■ What you should do ■
Among the lines below, copy exactly those from the one with "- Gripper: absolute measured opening" through the one with "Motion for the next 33", counting both ends.

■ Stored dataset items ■
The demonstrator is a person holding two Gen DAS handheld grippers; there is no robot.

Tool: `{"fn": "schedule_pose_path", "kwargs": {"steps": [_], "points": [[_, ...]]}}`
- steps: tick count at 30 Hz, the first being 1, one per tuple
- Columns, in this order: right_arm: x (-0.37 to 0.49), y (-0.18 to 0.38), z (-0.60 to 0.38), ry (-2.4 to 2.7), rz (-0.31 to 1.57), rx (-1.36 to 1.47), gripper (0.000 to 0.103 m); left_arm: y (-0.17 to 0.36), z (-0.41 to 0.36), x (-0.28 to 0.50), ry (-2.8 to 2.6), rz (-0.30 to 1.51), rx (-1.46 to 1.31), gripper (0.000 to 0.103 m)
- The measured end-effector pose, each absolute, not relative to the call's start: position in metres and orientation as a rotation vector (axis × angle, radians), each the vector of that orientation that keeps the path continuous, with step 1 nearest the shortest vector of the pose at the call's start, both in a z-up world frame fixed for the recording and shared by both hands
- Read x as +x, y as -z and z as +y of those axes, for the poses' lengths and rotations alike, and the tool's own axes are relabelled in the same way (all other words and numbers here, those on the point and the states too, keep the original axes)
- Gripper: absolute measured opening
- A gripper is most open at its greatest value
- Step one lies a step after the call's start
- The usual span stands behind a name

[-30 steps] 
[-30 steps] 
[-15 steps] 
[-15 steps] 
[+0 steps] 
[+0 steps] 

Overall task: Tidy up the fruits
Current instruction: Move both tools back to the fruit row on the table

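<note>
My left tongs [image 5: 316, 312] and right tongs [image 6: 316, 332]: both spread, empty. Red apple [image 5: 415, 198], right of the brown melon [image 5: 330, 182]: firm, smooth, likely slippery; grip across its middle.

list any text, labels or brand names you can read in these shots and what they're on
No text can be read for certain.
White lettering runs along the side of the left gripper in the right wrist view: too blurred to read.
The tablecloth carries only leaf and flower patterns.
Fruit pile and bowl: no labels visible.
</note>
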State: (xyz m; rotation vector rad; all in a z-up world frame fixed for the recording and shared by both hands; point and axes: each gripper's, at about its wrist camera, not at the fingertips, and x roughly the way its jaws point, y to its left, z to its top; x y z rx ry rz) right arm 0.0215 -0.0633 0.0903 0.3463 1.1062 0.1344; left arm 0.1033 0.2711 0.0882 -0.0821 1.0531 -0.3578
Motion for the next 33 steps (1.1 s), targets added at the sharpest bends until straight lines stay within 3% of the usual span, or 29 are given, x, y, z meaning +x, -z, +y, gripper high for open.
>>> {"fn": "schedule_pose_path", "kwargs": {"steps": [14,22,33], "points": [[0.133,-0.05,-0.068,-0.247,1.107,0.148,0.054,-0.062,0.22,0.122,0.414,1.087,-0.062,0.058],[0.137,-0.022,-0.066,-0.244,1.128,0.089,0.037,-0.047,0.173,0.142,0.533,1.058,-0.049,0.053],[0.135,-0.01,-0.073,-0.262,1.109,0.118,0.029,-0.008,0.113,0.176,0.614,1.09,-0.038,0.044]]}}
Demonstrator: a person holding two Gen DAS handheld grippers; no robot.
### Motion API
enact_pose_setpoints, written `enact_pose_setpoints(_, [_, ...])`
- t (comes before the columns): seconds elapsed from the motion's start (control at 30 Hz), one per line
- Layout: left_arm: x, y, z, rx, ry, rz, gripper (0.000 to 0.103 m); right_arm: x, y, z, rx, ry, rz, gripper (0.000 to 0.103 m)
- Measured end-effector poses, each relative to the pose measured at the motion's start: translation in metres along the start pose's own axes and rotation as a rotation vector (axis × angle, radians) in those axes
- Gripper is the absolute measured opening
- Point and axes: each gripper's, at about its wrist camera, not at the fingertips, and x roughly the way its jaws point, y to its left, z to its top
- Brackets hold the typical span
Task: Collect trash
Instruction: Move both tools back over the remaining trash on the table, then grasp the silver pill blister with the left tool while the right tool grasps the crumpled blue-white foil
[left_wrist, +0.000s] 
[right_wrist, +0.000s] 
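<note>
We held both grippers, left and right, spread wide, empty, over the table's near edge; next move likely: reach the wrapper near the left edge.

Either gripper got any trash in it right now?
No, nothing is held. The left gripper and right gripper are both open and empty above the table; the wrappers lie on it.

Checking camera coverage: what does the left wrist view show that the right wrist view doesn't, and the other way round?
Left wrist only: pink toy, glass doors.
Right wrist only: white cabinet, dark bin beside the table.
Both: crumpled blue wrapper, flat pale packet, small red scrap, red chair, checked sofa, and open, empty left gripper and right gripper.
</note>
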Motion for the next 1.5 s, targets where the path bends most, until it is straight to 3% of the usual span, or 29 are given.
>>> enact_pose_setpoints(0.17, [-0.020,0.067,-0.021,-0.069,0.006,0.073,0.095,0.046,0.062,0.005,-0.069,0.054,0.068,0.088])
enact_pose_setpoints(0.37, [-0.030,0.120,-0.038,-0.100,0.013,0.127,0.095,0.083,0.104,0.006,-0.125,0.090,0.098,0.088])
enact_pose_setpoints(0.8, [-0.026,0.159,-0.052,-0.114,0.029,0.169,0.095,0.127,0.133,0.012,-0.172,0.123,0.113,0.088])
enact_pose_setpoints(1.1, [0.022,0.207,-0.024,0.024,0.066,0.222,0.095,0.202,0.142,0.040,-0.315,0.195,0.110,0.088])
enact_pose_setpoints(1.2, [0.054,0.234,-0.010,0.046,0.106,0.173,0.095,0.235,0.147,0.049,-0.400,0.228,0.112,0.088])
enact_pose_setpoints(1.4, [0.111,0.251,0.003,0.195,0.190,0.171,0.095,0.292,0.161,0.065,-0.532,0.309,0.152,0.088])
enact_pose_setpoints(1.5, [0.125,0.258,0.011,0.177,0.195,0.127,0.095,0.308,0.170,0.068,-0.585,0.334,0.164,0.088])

■ Written reply ■
- Gripper: absolute measured opening
- A gripper is most open at its greatest value
- Step one lies a step after the call's start
- The usual span stands behind a name

[-30 steps] 
[-30 steps] 
[-15 steps] 
[-15 steps] 
[+0 steps] 
[+0 steps] 

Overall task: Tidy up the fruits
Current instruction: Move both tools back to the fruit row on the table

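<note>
My left tongs [image 5: 316, 312] and right tongs [image 6: 316, 332]: both spread, empty. Red apple [image 5: 415, 198], right of the brown melon [image 5: 330, 182]: firm, smooth, likely slippery; grip across its middle.

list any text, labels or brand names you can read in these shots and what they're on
No text can be read for certain.
White lettering runs along the side of the left gripper in the right wrist view: too blurred to read.
The tablecloth carries only leaf and flower patterns.
Fruit pile and bowl: no labels visible.
</note>
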State: (xyz m; rotation vector rad; all in a z-up world frame fixed for the recording and shared by both hands; point and axes: each gripper's, at about its wrist camera, not at the fingertips, and x roughly the way its jaws point, y to its left, z to its top; x y z rx ry rz) right arm 0.0215 -0.0633 0.0903 0.3463 1.1062 0.1344; left arm 0.1033 0.2711 0.0882 -0.0821 1.0531 -0.3578
Motion for the next 33 steps (1.1 s), targets added at the sharpest bends until straight lines stay within 3% of the usual span, or 29 are given, x, y, z meaning +x, -z, +y, gripper high for open.

The full output has been given.